→ **Exercise instructions**: From the data below, retype exactly the lines starting with the one that contains "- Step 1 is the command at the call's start" and ending with the one that contains "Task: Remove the", both included.

→ **Material supplied**:

::::

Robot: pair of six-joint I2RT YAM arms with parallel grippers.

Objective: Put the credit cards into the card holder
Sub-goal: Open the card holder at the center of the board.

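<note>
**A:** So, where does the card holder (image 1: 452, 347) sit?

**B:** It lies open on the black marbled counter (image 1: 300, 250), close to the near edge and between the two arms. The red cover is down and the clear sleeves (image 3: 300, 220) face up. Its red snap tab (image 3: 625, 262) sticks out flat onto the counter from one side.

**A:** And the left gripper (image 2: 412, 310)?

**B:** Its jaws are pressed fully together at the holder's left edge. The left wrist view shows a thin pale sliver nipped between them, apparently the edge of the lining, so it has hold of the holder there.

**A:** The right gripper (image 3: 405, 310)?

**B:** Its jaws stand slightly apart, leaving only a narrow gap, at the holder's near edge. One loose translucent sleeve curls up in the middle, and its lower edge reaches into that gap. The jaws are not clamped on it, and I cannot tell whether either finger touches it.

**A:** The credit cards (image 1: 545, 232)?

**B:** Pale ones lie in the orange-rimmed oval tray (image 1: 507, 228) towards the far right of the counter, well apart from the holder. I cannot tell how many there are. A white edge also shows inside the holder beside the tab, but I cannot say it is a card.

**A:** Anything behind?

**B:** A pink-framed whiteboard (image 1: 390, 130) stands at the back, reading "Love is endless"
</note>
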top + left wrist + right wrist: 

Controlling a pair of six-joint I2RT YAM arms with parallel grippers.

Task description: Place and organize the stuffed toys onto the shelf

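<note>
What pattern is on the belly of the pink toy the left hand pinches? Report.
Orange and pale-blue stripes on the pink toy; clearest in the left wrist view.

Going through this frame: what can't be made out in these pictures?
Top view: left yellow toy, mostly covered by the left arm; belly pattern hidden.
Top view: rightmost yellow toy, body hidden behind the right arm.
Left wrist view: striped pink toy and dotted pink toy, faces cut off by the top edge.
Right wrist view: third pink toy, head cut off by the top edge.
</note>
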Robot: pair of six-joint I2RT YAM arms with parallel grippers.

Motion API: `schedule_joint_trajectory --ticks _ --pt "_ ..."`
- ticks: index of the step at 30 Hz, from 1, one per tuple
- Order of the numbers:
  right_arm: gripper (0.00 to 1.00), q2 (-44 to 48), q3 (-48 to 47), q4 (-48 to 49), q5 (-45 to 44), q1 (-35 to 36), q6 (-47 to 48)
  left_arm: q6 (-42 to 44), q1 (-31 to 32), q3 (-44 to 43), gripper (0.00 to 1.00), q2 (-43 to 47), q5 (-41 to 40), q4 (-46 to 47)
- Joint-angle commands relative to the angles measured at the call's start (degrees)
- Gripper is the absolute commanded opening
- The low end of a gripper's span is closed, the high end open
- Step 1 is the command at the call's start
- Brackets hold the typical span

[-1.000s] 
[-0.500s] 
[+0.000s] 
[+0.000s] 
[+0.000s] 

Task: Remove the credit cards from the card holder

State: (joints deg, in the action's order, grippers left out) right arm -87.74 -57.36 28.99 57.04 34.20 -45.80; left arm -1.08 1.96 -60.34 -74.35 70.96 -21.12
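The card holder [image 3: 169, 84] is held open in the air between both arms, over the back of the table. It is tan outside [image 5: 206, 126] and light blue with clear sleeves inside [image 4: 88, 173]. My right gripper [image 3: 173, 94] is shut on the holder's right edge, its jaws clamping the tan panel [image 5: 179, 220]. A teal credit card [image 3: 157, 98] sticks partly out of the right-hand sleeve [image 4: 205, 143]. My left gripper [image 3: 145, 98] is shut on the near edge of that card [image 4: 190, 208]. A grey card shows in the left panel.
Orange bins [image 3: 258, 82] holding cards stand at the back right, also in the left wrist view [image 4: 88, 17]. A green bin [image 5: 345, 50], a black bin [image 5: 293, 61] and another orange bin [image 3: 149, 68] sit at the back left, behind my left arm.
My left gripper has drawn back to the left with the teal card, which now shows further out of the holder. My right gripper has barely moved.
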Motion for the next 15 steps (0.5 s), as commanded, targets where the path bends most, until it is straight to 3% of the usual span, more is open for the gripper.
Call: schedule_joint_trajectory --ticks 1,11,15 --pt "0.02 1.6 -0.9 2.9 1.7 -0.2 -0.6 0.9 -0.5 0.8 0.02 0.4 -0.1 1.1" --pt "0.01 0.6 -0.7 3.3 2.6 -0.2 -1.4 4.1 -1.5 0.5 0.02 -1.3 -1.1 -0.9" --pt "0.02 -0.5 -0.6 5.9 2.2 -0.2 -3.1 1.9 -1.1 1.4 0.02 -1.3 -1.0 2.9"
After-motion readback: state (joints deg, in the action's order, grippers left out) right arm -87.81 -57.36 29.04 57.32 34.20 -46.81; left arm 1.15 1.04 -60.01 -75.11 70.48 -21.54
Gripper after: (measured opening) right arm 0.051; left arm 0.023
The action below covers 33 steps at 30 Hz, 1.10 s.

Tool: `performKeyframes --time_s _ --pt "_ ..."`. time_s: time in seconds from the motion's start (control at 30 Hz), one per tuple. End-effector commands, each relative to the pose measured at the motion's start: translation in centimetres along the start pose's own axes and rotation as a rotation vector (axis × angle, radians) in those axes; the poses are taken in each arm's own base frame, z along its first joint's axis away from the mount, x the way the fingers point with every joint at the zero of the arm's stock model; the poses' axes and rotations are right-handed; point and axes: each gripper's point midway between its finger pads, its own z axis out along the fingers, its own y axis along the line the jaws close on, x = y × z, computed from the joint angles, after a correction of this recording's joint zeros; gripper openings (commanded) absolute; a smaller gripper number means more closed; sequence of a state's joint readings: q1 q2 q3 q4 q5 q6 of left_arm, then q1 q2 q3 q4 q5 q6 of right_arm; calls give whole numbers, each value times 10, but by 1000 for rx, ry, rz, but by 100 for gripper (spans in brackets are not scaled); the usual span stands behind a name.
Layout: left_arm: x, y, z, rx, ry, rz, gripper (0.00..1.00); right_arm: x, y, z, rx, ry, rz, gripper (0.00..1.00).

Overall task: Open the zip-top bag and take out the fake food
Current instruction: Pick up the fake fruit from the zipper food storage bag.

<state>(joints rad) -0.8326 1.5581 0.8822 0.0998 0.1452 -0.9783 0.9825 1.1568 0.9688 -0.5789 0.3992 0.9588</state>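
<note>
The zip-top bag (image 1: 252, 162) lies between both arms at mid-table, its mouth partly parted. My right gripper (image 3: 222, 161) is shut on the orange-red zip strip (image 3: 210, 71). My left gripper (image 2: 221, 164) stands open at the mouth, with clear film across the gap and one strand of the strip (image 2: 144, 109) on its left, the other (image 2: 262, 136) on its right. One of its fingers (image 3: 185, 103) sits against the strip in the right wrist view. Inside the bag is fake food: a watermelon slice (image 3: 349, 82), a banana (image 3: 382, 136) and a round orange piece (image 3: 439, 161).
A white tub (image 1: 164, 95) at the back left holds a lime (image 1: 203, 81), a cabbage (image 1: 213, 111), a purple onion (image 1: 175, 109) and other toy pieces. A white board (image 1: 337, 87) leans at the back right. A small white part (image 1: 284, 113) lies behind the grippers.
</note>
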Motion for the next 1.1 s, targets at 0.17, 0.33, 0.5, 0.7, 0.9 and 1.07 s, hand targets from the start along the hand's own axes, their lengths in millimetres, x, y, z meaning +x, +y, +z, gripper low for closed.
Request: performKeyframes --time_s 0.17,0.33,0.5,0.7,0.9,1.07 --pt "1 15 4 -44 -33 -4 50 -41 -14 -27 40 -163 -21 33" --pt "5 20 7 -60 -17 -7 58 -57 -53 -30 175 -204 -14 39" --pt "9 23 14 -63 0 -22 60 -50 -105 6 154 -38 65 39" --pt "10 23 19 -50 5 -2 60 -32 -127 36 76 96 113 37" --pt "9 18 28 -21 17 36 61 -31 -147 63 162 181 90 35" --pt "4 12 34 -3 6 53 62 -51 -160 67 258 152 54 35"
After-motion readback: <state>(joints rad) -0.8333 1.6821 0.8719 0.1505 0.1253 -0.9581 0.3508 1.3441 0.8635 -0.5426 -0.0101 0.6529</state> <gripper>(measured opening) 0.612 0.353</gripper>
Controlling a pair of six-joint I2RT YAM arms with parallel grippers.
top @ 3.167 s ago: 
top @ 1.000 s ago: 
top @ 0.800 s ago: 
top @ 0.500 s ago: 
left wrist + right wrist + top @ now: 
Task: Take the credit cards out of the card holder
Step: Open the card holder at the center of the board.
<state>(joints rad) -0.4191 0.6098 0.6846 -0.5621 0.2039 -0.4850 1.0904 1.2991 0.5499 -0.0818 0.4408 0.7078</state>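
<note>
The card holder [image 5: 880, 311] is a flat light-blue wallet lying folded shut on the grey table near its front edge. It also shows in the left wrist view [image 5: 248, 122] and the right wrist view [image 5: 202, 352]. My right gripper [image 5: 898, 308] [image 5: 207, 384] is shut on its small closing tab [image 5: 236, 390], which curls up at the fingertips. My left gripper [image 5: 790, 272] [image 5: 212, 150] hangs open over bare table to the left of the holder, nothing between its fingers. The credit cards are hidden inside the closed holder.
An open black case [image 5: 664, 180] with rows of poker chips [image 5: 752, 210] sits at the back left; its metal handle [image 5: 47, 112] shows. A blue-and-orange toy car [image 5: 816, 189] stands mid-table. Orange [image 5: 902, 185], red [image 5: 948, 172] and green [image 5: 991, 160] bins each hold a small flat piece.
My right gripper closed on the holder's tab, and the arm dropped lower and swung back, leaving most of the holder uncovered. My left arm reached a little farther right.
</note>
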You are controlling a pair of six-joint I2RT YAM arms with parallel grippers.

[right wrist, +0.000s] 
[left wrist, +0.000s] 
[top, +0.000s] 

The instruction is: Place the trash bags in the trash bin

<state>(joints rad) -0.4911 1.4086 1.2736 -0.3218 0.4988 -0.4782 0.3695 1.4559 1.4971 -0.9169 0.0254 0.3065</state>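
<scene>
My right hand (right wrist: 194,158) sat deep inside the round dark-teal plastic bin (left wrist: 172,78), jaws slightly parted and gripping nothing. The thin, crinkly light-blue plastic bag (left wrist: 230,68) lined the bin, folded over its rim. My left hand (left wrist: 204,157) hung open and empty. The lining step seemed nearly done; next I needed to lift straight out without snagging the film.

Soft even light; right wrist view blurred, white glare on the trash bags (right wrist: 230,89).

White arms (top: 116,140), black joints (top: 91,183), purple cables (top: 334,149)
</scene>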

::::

→ **Written solution**:
- Step 1 is the command at the call's start
- Brackets hold the typical span

[-1.000s] 
[-0.500s] 
[+0.000s] 
[+0.000s] 
[+0.000s] 

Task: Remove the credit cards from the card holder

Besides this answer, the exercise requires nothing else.